Released today, the updated standards make security more of an everyday affair, expert says.
The payment card industry today introduced version 3.0 of its data security standard, requiring online merchants and other companies to take a more thorough approach to protecting payment card account data stored and transmitted through computer networks.
The standard, a set of rules known as the Payment Card Industry Data Security Standard, or PCI DSS, was published in its new version today by the PCI Security Standards Council and is available for review on the council’s web site, PCISecurityStandards.org. The council, which was founded by payment card companies Visa Inc., MasterCard Worldwide, Discover Financial Services Inc., American Express Co. and JCB International Co., also includes as members hundreds of banks, payment transaction processors and other businesses involved in payment technology and services.
“Version 3.0 will help organizations make payment security part of their business-as-usual activities,” the council says in a statement issued today. It adds that the new version calls for an “increased focus on education, awareness and security as a shared responsibility.”
Although merchants and others involved in handling payment card account data don’t have to adhere to the more than a dozen new requirements under version 3.0 until Jan. 1, 2015, industry experts are advising merchants to start preparing for them now. Merchants who don’t comply with the standards risk paying fines or losing their ability to accept online payment card transactions from customers.
Michael Aminzade, director of compliance for Trustwave, a provider of data security technology and services with 36 clients among the Internet Retailer Top 1000, describes the following steps as the most important for online merchants to take under the revised standards:
● Make PCI compliance part of a daily routine. “Senior management will be responsible for ensuring someone is maintaining PCI controls and obligations at all times,” Aminzade says.
● Train temporary workers, including seasonal staff hired for peak holiday periods, in proper methods of handling and storing payment card account data.
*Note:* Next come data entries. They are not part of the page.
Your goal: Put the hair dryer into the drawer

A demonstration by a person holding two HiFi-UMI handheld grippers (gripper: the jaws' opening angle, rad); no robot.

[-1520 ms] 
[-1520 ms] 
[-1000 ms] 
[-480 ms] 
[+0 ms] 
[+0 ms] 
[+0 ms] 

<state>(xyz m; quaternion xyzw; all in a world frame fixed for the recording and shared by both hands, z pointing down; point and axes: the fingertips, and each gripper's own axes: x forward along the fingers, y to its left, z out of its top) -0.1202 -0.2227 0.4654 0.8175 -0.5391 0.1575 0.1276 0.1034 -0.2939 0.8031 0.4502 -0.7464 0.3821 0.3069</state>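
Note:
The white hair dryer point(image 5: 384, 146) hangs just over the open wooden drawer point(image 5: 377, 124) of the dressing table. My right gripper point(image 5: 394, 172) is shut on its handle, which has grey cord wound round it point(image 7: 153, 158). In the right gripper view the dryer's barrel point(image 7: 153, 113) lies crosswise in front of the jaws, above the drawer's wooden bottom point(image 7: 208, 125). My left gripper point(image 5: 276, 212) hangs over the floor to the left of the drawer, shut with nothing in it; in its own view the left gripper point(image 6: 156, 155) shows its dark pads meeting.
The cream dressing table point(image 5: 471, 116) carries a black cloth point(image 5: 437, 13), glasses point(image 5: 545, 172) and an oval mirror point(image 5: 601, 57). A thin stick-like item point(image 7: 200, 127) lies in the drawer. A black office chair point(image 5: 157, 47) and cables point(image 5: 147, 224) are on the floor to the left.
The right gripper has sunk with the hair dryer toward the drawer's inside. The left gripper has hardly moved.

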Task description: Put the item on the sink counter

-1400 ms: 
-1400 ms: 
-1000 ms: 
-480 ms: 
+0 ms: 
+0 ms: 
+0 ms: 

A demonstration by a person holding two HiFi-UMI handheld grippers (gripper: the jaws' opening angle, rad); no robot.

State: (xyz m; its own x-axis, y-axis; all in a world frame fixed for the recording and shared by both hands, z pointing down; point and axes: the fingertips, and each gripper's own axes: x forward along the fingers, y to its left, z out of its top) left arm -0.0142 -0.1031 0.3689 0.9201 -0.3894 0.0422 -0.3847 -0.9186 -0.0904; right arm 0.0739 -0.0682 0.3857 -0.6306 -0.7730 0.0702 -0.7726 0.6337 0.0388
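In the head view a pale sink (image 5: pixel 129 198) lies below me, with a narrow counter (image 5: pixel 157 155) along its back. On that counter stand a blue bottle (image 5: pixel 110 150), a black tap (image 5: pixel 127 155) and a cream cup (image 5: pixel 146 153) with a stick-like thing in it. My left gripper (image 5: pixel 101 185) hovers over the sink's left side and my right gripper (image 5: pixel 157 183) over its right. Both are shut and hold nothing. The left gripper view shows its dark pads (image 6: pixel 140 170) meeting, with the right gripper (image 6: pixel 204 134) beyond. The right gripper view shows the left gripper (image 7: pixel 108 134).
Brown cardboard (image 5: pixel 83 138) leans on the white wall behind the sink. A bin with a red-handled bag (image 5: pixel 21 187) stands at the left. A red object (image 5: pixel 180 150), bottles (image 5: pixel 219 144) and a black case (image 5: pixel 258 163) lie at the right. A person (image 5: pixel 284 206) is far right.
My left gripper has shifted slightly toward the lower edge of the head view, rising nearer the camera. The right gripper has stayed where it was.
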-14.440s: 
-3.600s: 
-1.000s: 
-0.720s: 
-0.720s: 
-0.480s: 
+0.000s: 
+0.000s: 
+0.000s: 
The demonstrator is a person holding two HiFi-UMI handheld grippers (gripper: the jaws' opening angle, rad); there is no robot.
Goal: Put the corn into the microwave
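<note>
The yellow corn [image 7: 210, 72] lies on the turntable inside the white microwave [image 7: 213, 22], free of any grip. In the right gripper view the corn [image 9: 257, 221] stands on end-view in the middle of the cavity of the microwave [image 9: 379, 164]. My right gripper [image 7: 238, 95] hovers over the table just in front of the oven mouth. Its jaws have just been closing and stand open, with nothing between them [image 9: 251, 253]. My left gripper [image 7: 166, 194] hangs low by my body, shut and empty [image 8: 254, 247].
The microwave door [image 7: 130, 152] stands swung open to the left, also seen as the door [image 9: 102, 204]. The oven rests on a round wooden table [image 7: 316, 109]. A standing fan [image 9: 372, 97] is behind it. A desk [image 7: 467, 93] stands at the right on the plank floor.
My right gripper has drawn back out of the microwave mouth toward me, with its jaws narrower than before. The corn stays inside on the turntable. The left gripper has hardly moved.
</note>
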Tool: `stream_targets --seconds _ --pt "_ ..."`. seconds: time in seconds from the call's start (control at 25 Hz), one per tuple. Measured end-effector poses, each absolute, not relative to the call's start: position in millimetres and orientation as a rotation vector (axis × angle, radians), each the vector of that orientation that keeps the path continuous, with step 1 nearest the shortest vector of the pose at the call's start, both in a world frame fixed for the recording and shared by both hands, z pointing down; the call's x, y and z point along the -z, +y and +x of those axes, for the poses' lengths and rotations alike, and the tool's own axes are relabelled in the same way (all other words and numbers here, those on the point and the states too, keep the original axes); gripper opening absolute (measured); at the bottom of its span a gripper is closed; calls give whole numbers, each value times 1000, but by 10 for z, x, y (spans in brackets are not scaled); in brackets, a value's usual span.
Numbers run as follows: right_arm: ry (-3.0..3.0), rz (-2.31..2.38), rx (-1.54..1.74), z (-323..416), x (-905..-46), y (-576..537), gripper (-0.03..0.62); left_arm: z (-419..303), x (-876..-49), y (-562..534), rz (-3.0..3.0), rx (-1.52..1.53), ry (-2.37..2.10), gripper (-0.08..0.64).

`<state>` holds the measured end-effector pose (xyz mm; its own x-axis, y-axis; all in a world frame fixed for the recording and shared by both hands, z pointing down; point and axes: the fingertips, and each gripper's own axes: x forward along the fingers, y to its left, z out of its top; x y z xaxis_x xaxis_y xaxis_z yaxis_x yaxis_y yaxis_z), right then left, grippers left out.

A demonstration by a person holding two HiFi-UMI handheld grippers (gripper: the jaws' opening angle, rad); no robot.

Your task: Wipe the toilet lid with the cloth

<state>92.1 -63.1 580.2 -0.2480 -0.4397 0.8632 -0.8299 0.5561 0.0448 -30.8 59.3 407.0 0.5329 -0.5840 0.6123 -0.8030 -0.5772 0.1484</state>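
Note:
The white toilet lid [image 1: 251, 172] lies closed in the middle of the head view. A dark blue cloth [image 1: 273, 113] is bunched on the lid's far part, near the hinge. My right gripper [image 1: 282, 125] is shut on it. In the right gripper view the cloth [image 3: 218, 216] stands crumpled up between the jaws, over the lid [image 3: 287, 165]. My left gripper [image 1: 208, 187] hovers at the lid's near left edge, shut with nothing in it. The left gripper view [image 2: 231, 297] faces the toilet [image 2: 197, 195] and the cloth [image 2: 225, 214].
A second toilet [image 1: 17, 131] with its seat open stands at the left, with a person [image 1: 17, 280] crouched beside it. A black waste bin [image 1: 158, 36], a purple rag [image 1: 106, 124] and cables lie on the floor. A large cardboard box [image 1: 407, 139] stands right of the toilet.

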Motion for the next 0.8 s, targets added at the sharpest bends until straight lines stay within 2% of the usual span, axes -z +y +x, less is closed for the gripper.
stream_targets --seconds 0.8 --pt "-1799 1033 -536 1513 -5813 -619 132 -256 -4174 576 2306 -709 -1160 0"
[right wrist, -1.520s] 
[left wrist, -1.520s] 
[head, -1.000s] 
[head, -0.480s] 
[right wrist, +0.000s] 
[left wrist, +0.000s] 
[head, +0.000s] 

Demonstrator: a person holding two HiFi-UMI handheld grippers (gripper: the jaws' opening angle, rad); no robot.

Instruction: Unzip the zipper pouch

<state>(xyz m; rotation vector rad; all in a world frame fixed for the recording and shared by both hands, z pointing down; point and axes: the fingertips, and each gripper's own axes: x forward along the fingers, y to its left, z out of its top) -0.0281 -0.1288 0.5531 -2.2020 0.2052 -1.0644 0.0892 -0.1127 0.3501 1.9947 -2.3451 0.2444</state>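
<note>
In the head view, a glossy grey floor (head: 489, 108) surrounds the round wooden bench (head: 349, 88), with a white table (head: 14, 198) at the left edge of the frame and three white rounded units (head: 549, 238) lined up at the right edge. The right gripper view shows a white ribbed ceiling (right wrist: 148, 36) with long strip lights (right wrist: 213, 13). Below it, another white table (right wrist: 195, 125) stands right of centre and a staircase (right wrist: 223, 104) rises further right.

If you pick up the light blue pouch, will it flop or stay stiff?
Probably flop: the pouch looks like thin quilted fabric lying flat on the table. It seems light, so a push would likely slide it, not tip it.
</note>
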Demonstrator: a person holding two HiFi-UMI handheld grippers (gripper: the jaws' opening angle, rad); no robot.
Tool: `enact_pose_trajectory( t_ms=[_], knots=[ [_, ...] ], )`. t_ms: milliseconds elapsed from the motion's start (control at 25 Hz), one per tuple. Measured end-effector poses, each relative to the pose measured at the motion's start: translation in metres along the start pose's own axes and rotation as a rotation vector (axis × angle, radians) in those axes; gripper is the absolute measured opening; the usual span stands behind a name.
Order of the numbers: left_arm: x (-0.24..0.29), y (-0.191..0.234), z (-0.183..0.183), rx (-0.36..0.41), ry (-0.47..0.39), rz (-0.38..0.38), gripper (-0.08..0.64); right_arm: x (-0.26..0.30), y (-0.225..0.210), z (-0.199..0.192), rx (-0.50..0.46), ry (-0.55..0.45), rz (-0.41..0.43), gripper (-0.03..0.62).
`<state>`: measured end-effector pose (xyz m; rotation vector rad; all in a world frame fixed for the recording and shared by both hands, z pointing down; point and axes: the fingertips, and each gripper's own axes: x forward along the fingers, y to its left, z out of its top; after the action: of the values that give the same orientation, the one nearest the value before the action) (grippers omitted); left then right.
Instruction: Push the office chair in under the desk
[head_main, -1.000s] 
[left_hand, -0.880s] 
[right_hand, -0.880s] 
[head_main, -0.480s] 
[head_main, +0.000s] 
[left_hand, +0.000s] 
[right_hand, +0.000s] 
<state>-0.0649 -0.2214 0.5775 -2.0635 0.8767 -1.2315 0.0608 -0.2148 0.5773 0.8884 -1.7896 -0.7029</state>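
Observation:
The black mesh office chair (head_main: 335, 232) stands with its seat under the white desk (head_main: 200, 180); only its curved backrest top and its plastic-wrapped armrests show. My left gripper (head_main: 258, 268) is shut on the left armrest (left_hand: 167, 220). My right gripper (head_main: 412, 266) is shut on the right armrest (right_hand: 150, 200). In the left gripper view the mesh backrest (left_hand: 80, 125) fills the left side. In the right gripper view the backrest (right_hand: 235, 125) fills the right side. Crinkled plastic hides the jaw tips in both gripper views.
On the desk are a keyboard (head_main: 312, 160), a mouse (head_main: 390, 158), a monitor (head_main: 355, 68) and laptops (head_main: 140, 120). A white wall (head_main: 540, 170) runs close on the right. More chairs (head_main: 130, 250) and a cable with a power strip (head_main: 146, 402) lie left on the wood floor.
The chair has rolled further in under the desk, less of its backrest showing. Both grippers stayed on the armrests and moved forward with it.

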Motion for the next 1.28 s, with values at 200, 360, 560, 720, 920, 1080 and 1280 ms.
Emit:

● Develop better identification of the scope of the “cardholder data environment,” or CDE, including all systems that transmit, process or store cardholder data, and develop better policies of protecting information contained within that environment. “The risk for an organization of getting the scope of the CDE incorrect is that systems not included within the scope will not even be reviewed to check if they contain card data and the appropriate security controls in place,” Aminzade says. Merchants need to also be careful when forwarding card data for secure storage by outside service provides. The complexity of such data transfers have been known to leave merchants at risk of data breaches, Aminzade says. The new PCI standard, he adds, will insist that service providers use effective systems of credentials to access merchants’ customer card data.
● While encrypting data to protect it, also protect the encryption keys used to unlock the information. “Expect the updated PCI standard to tighten the rules around encryption key management,” Aminzade says. He advises merchants to use methods of key management available from industry groups including the National Institute for Standards and Technology, the Payment Card Industry Payment Terminal Standard and the SANS Institute. (SANS stands for system administration, audit, network and security.)
● Gear up for more effective “penetration testing,” the process of assuring that computer networks and software applications containing card data cannot be breached by criminals. “The next version of PCI DSS should greatly improve the quality of the penetration testing that is required,” Aminzade says. He advises merchants to follow penetration testing methods provided by industry organizations such as the Open Web Application Security Project and the National Institute for Standards and Testing.